Reanimated corpses are sensitive creatures. Natural pagans, they are more human than the people who haven’t suffered death yet. The Creature explains goodness without the promise of heaven by way of the most romantic of poetry. When Dr. Frankenstein (Harry Treadaway) christens the reassembled Brona (Billie Piper) as Lily, she cries. If the doc would only give them some time together, they would make a good couple and John Clair wouldn’t be eating bland soup in a shelter.

Scotland Yard Inspector Rusk (Douglas Hodge) is all weighty detective as he waits for the survivor of the Mariner’s Inn Massacre to speak through half a face. He’s got all night. Ferdinand Lyle (Simon Russell Beale) lightens him up as Penny Dreadful’s very own Charles Nelson Reilly. Lyle is having a blast and Beale is having even more fun than the character because he gets to play the flagrantly theatrical occult gossip queen at parties and the duplicitous double agent and spy.

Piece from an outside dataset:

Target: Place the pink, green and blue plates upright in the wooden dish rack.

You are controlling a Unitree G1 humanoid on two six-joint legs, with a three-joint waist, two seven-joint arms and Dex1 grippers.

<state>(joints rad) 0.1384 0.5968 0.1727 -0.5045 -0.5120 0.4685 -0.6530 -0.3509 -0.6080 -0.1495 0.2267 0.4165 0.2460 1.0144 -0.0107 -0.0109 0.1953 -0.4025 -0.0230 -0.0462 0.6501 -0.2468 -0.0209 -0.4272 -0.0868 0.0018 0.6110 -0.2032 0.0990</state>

There was a fair amount of mounting suspense in the baby snatching scene. And on Mother’s Day no less. It puts you in mind of the old demon barber of Fleet Street as seen through the lens of An American Werewolf in London. British subways, or tubes I suppose, are a great natural setting for British horror. Too bad Hammer didn’t spend more time in them. Evelyn’s daughter, Hecate (Sarah Greene), stalks and dispatches the doting parents without a glimmer of remorse, like losing buttons. The alchemy of doll making is a lost science.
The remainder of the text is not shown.